Phi-3-mini-128k-instruct-onnx-tf

Property	Value
License	MIT
Paper	AWQ Quantization Paper
Developer	Microsoft
Context Length	128K tokens

What is Phi-3-mini-128k-instruct-onnx-tf?

This is an optimized ONNX implementation of Microsoft's Phi-3-mini model, specifically designed for high-performance inference across multiple hardware platforms. The model represents a significant advancement in lightweight AI models, supporting an impressive 128K token context length while maintaining high-quality reasoning capabilities.

Implementation Details

The model leverages ONNX Runtime optimization and supports multiple precision formats including int4 quantization using AWQ technology. It's available in several optimized configurations for different hardware targets including DirectML for Windows GPUs, CUDA for NVIDIA GPUs, and specialized versions for CPU and mobile deployment.

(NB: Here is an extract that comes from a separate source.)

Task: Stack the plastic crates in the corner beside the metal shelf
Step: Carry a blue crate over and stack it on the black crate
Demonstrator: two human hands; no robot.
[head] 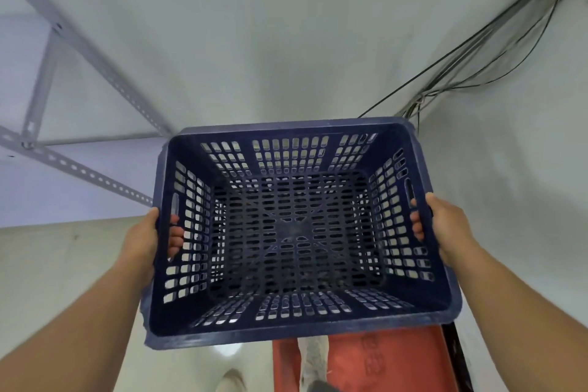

Supports multiple hardware platforms (AMD, Intel, NVIDIA GPUs)
Up to 9x faster than PyTorch for certain configurations
Includes both FP16 and INT4 precision options
Optimized for CPU, GPU, and mobile inference

Core Capabilities

128K token context length support
High-quality reasoning and instruction following
Cross-platform compatibility
Efficient memory usage through quantization
Direct integration with ONNX Runtime Generate API

Frequently Asked Questions

Q: What makes this model unique?

This model stands out for its combination of extensive context length (128K tokens), optimized performance across various hardware platforms, and significant speed improvements over PyTorch implementations. The integration of AWQ quantization for INT4 precision makes it particularly efficient for deployment.

Q: What are the recommended use cases?

The model is ideal for applications requiring efficient inference across different hardware platforms, particularly where context length and performance are crucial. It's especially suitable for Windows applications leveraging DirectML, NVIDIA GPU deployments, and resource-constrained environments like mobile devices.